『今日はアイザック伯爵の弁当だ。オージーザス!』

 ある夜、ベッドの上でごろごろと寝ころびながらSNSを眺めていると気になる投稿を見つけた。

「いやいやわたしが検索をかけたアイザックは、コスメブランドなんですけど……。なんなのアイザック伯爵って……」

 謎の伯爵の名前が気になり、投稿されていた写真をタップする。──とそこに現れたのはまさに今日のお昼休み、視界の端で捉えた原田くんのお弁当そのものだったのだ。さらに驚くべきことに、その投稿への共感を示す“いいね”の数は千件を超え、コメントだって百件近くもついているではないか。わたしの自撮り写真に来る“いいね”は、調子が良くて三十そこそこ。コメントなんて滅多に来ない。
 信じられない思いで、わたしは投稿者のプロフィールページをタップした。

【ホイル大佐】
 アニメは世界! アニメは平和! ラブアンドピ─ス! 雑食です。フォローリムブロご自由に。

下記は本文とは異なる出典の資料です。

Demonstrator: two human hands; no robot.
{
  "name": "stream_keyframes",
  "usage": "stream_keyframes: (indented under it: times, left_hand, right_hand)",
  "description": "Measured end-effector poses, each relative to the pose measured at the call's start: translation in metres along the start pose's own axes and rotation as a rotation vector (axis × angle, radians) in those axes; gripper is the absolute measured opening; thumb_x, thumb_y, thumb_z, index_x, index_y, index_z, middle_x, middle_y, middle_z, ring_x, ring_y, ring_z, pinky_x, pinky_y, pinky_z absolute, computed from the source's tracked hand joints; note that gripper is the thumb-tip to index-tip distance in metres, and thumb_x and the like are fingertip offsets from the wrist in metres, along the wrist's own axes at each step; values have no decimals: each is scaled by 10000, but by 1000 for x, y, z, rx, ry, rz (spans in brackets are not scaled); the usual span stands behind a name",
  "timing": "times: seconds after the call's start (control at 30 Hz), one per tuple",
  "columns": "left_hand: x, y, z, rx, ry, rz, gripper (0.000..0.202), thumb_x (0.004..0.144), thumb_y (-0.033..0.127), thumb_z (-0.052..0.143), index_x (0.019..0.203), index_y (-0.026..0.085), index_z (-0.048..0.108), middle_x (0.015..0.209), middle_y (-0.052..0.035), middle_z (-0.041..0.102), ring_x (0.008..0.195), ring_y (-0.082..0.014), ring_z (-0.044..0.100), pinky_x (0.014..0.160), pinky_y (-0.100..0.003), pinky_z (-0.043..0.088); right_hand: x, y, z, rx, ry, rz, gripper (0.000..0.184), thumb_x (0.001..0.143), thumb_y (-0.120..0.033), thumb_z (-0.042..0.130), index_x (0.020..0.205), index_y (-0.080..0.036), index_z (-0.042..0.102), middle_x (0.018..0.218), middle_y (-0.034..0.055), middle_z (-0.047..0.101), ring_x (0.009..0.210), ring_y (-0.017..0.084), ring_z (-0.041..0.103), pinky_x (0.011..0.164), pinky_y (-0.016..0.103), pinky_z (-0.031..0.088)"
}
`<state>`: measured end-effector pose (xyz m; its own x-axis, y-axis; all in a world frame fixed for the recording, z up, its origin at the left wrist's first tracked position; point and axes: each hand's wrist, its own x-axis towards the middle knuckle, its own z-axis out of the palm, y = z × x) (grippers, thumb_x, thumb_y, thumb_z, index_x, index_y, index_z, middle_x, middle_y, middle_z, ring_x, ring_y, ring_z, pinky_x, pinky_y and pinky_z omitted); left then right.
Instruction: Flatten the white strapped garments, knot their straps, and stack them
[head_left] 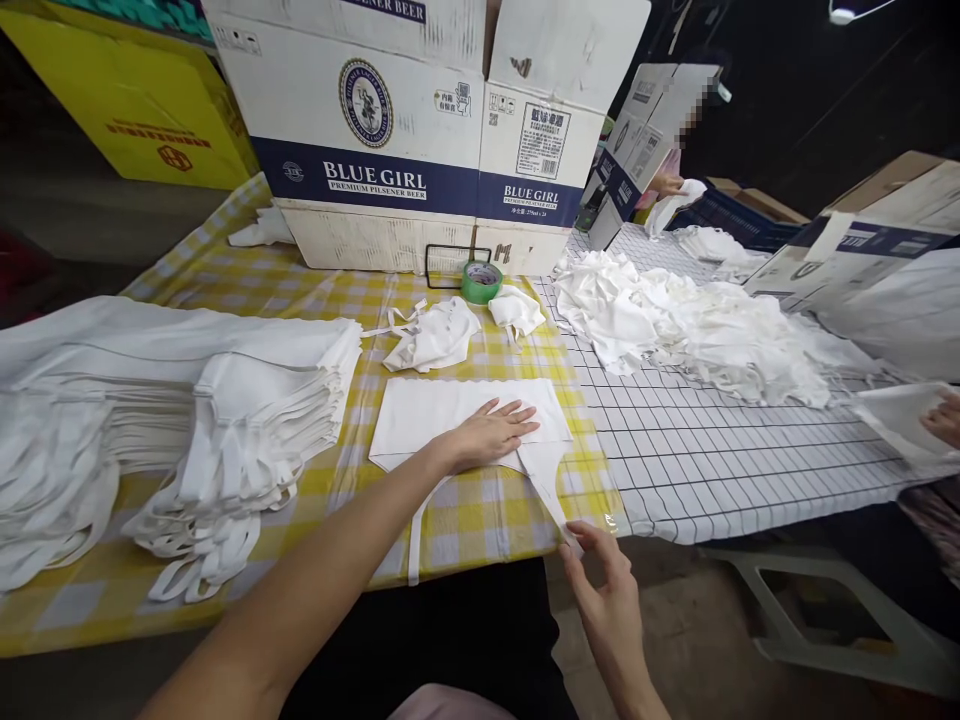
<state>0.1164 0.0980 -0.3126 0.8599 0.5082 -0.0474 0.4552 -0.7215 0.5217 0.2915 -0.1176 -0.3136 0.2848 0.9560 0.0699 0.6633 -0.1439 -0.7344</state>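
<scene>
A white camisole [435, 415] lies flat near the table's front edge, with one thin strap hanging down on its left side. My left hand [491, 435] rests on the cloth, palm down with fingers stretched out. Just off the table edge, my right hand [604, 585] pinches the end of the camisole's right strap between thumb and finger, drawing it toward me. To the left is a thick stack of folded white camisoles [255, 350], their straps bunched at the front. Two crumpled white pieces [435, 335] lie behind the flat one.
A large white-and-blue carton [382, 110] stands at the back, with a green tape roll [481, 282] before it. Right of me, a loose white garment heap [697, 320] covers part of the checked table [720, 460]. Other people's hands [943, 418] hold cloth at the right. A stool [825, 600] stands below.
</scene>
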Motion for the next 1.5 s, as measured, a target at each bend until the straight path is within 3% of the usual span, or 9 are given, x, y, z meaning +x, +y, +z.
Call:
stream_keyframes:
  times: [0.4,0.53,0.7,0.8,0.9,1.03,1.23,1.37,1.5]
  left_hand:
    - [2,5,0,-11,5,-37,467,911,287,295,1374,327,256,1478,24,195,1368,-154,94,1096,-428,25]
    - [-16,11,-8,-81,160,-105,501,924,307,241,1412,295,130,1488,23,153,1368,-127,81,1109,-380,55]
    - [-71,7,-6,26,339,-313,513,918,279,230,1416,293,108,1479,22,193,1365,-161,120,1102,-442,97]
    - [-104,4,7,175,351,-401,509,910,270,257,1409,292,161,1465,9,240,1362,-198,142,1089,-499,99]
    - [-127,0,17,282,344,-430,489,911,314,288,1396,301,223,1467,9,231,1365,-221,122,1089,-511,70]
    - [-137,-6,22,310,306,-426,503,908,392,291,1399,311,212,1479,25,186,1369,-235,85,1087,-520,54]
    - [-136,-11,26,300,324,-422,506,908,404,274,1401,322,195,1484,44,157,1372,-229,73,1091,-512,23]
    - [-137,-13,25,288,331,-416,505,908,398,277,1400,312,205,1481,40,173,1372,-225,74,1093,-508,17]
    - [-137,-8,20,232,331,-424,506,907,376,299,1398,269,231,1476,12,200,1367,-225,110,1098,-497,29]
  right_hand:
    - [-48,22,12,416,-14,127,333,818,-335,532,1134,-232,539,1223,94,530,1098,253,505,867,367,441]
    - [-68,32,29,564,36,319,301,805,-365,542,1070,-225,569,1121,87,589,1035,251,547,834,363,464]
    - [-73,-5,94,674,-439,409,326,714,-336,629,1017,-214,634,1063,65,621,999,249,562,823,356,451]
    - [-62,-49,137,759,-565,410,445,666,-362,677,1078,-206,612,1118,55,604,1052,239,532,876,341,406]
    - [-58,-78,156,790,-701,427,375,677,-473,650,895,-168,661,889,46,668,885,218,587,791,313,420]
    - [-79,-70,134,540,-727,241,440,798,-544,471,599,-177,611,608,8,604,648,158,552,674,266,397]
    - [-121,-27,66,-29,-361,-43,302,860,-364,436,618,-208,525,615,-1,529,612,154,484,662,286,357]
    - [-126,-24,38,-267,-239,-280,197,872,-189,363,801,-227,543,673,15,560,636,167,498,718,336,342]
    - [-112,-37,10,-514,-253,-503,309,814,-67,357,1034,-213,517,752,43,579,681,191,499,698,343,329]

 これが自己紹介文で、アイコンは下手くそな猫の顔。多分、有名な猫アニメのキャラクターを誰かが模写したものだろう。特徴的な耳の形がなければ、そのキャラクターだとは分からないくらいには本物とはかけ離れている。しかし、その横のフォロワー数は、わたしの目を大きく見開かせるのには十分だった。

「嘘でしょ……」

 ホイル大佐のフォロワー数は、一万人を超えていたのだ。
 隣の席の原田くん。アニメオタクでマザコンの原田くん。クラスで浮いている原田くん。そんな彼の真の姿は、超カリスマSNS発信者だった。──アニメオタクの、だけど。



「おはよう原田くん」

 朝の八時五分。教室にはまだクラスメイトの半分も登校していないし、普段ならばわたしもまだ到着していない時間だ。早起きをしていつもより早く学校へやって来た理由は、原田くんがホイル大佐であるという確固たる証拠を掴みたかったからだ。
 原田くんはクラスの誰よりも早く登校している、というのは有名な話だ。いつ見てもまるで昨日からそこにいるかのように席でスマホをいじっている原田くんの登校時間は、美少年説と並び、七不思議のひとつのようにさえなっていた。
 原田くんはわたしの言葉に顔をあげず「うむ」とだけ短く返事をする。その視線の先にあるのは彼のスマホ画面で、そこにはまさに昨日わたしが見ていた“ホイル大佐”の投稿一覧が映し出されていた。ごくり、と喉の奥が鳴る。

──やっぱり原田くんが、ホイル大佐だったんだ。

 今朝方わたしは思考の末、震える指先でホイル大佐のフォローボタンをタップした。わたしのアカウント名はのんのんで、本名の一部が入っている。アイコンは最近で一番いい写りだった自分の写真だし、プロフィール欄にはフルネームと自己紹介も載せている。いくら周りに興味のない原田くんとはいえ、プロフィールページに飛べばフォローしたのが隣の席の花室野乃花であるということには気が付くだろう。
 それでもフォローすることを決断したのは、純粋に彼の投稿が実に興味深くておもしろかったからだ。大半はアニメに関することだったけれど、日常的な投稿も多い。短い言葉の中にもどこか哲学じみた色があり、わたしとは物事の捉え方の角度が大きく異なっていた。アニメへの考察、愛情、そしてリスペクトも人一倍深く、五千字を超える論文のようなものも投稿されており、昨夜はそのまま取り上げられていたアニメを動画サイトで探してしまったほどだ。
 ホイル大佐という人は、投稿によっては女の子が思わずときめいてしまうような言葉や考えを持つ人で、そして投稿によっては重度のアニメオタクに違いなくて、それがとても魅力的に映った。
 夜更かしは美容の敵。そんな当たり前のことを忘れてしまうほどに、わたしはホイル大佐の世界観にどっぷりと引き込まれてしまったのだ。
 落ち着かない気持ちを隠しながら、彼と同じように自分のスマホに目を落とす。開くのはもちろんSNSのページだ。ホイル大佐は、この界隈ではちょっとした有名人らしい。実際に彼のことを崇拝しているファンらしき人たち──彼らは自らをホイル部隊と呼んでいる──がいるということも特定済みだ。